WHAT THE TASK ASKS. A word-for-word restatement of the data is what is needed.

------------------------------------------------

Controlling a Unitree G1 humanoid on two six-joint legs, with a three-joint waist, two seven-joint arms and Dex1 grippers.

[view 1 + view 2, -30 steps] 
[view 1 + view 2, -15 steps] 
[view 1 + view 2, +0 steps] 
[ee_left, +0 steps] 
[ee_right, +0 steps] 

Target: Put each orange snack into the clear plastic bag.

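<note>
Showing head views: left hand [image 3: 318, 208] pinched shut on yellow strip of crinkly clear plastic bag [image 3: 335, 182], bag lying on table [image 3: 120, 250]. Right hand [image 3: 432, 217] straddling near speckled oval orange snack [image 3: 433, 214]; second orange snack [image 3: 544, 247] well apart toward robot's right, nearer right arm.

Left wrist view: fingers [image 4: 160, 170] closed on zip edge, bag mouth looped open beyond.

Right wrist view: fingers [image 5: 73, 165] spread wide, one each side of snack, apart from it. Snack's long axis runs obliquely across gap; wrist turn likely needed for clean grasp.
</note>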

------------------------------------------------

RESPONSE.
Controlling a Unitree G1 humanoid on two six-joint legs, with a three-joint waist, two seven-joint arms and Dex1 grippers.

[view 1 + view 2, -30 steps] 
[view 1 + view 2, -15 steps] 
[view 1 + view 2, +0 steps] 
[ee_left, +0 steps] 
[ee_right, +0 steps] 

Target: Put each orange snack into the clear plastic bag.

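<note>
Showing head views: left hand [image 3: 318, 208] pinched shut on yellow strip of crinkly clear plastic bag [image 3: 335, 182], bag lying on table [image 3: 120, 250]. Right hand [image 3: 432, 217] straddling near speckled oval orange snack [image 3: 433, 214]; second orange snack [image 3: 544, 247] well apart toward robot's right, nearer right arm.

Left wrist view: fingers [image 4: 160, 170] closed on zip edge, bag mouth looped open beyond.

Right wrist view: fingers [image 5: 73, 165] spread wide, one each side of snack, apart from it. Snack's long axis runs obliquely across gap; wrist turn likely needed for clean grasp.
</note>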

Work on this exercise is finished, so nothing remains.